● **WORK ORDER**
Write out the data again in full, exactly as it reads.

++++++++++++++++++++

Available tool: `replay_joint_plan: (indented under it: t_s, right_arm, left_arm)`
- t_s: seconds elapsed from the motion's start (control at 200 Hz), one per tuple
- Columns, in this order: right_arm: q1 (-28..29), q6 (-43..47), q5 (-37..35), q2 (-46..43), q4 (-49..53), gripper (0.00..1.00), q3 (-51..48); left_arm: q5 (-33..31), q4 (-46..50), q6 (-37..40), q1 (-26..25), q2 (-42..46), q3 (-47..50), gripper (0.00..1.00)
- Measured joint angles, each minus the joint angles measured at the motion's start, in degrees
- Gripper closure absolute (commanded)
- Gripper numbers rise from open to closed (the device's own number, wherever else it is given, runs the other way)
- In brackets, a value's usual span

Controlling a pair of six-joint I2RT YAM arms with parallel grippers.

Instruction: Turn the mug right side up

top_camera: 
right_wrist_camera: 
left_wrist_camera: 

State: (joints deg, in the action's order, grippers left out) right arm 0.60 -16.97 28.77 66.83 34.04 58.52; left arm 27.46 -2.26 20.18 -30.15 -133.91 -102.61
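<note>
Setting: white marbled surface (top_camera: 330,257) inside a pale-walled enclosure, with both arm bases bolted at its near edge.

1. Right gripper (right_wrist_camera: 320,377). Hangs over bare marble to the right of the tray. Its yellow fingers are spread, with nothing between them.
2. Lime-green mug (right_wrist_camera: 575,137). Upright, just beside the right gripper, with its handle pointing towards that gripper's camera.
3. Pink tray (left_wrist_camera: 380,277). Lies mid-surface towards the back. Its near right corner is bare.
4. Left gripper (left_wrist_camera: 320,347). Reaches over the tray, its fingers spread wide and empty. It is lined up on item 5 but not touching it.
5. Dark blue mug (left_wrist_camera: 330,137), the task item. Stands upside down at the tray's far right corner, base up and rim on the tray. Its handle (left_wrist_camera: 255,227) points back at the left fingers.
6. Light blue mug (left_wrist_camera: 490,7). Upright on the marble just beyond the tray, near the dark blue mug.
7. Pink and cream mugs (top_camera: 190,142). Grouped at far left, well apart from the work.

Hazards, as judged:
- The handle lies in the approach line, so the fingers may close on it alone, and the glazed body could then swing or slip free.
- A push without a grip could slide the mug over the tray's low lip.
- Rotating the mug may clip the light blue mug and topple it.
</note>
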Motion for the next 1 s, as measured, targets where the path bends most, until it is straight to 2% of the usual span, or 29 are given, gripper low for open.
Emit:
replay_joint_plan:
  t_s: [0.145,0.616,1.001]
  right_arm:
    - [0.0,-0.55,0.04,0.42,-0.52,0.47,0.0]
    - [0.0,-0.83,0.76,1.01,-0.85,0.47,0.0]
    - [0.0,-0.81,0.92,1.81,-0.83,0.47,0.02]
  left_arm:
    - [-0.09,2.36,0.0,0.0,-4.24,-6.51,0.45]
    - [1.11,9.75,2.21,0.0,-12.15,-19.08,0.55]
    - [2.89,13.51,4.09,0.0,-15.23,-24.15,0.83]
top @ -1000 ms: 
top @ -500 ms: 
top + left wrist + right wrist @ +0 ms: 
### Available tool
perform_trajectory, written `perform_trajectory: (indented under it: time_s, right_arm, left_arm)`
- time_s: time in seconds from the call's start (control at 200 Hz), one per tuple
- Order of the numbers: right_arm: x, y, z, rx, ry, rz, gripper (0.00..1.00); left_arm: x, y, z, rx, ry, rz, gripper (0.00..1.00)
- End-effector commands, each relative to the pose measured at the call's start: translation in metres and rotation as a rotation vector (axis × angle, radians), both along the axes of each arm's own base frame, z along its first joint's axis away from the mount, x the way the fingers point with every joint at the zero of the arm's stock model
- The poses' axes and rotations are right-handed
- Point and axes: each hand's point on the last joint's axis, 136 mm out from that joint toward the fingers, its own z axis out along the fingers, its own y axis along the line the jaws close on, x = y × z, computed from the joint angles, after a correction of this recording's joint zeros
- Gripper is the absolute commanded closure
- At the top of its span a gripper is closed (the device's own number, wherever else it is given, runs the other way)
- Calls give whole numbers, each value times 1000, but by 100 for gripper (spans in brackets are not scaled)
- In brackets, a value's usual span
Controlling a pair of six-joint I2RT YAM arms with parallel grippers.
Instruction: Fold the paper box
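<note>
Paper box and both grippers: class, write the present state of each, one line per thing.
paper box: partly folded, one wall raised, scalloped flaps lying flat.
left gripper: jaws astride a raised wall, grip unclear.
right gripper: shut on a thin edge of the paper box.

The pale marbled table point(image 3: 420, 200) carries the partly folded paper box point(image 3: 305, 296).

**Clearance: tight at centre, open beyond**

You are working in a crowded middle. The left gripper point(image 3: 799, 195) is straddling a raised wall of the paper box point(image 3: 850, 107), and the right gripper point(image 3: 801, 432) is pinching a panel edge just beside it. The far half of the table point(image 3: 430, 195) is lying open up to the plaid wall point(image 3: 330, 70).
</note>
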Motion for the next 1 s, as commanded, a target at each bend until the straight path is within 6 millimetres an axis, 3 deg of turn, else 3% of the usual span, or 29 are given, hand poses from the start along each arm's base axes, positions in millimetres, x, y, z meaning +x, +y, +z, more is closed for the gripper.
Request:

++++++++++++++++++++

● **WRITTEN SOLUTION**
Available tool: `replay_joint_plan: (indented under it: t_s, right_arm, left_arm)`
- t_s: seconds elapsed from the motion's start (control at 200 Hz), one per tuple
- Columns, in this order: right_arm: q1 (-28..29), q6 (-43..47), q5 (-37..35), q2 (-46..43), q4 (-49..53), gripper (0.00..1.00), q3 (-51..48); left_arm: q5 (-33..31), q4 (-46..50), q6 (-37..40), q1 (-26..25), q2 (-42..46), q3 (-47..50), gripper (0.00..1.00)
- Measured joint angles, each minus the joint angles measured at the motion's start, in degrees
- Gripper closure absolute (commanded)
- Gripper numbers rise from open to closed (the device's own number, wherever else it is given, runs the other way)
- In brackets, a value's usual span

Controlling a pair of six-joint I2RT YAM arms with parallel grippers.

Instruction: Turn the mug right side up

top_camera: 
right_wrist_camera: 
left_wrist_camera: 

State: (joints deg, in the action's order, grippers left out) right arm 0.60 -16.97 28.77 66.83 34.04 58.52; left arm 27.46 -2.26 20.18 -30.15 -133.91 -102.61
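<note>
Setting: white marbled surface (top_camera: 330,257) inside a pale-walled enclosure, with both arm bases bolted at its near edge.

1. Right gripper (right_wrist_camera: 320,377). Hangs over bare marble to the right of the tray. Its yellow fingers are spread, with nothing between them.
2. Lime-green mug (right_wrist_camera: 575,137). Upright, just beside the right gripper, with its handle pointing towards that gripper's camera.
3. Pink tray (left_wrist_camera: 380,277). Lies mid-surface towards the back. Its near right corner is bare.
4. Left gripper (left_wrist_camera: 320,347). Reaches over the tray, its fingers spread wide and empty. It is lined up on item 5 but not touching it.
5. Dark blue mug (left_wrist_camera: 330,137), the task item. Stands upside down at the tray's far right corner, base up and rim on the tray. Its handle (left_wrist_camera: 255,227) points back at the left fingers.
6. Light blue mug (left_wrist_camera: 490,7). Upright on the marble just beyond the tray, near the dark blue mug.
7. Pink and cream mugs (top_camera: 190,142). Grouped at far left, well apart from the work.

Hazards, as judged:
- The handle lies in the approach line, so the fingers may close on it alone, and the glazed body could then swing or slip free.
- A push without a grip could slide the mug over the tray's low lip.
- Rotating the mug may clip the light blue mug and topple it.
</note>
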Motion for the next 1 s, as measured, targets where the path bends most, until it is straight to 2% of the usual span, or 29 are given, gripper low for open.
Emit:
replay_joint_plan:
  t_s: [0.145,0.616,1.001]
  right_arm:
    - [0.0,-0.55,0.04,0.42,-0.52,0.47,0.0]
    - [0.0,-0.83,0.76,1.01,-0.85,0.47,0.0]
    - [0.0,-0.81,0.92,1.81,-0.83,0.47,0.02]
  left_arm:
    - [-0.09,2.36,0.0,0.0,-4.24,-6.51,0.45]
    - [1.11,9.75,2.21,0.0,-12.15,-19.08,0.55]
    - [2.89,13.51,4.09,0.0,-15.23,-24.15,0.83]
top @ -1000 ms: 
top @ -500 ms: 
top + left wrist + right wrist @ +0 ms: 
### Available tool
perform_trajectory, written `perform_trajectory: (indented under it: time_s, right_arm, left_arm)`
- time_s: time in seconds from the call's start (control at 200 Hz), one per tuple
- Order of the numbers: right_arm: x, y, z, rx, ry, rz, gripper (0.00..1.00); left_arm: x, y, z, rx, ry, rz, gripper (0.00..1.00)
- End-effector commands, each relative to the pose measured at the call's start: translation in metres and rotation as a rotation vector (axis × angle, radians), both along the axes of each arm's own base frame, z along its first joint's axis away from the mount, x the way the fingers point with every joint at the zero of the arm's stock model
- The poses' axes and rotations are right-handed
- Point and axes: each hand's point on the last joint's axis, 136 mm out from that joint toward the fingers, its own z axis out along the fingers, its own y axis along the line the jaws close on, x = y × z, computed from the joint angles, after a correction of this recording's joint zeros
- Gripper is the absolute commanded closure
- At the top of its span a gripper is closed (the device's own number, wherever else it is given, runs the other way)
- Calls give whole numbers, each value times 1000, but by 100 for gripper (spans in brackets are not scaled)
- In brackets, a value's usual span
Controlling a pair of six-joint I2RT YAM arms with parallel grippers.
Instruction: Fold the paper box
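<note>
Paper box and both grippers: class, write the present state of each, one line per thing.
paper box: partly folded, one wall raised, scalloped flaps lying flat.
left gripper: jaws astride a raised wall, grip unclear.
right gripper: shut on a thin edge of the paper box.

The pale marbled table point(image 3: 420, 200) carries the partly folded paper box point(image 3: 305, 296).

**Clearance: tight at centre, open beyond**

You are working in a crowded middle. The left gripper point(image 3: 799, 195) is straddling a raised wall of the paper box point(image 3: 850, 107), and the right gripper point(image 3: 801, 432) is pinching a panel edge just beside it. The far half of the table point(image 3: 430, 195) is lying open up to the plaid wall point(image 3: 330, 70).
</note>
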Motion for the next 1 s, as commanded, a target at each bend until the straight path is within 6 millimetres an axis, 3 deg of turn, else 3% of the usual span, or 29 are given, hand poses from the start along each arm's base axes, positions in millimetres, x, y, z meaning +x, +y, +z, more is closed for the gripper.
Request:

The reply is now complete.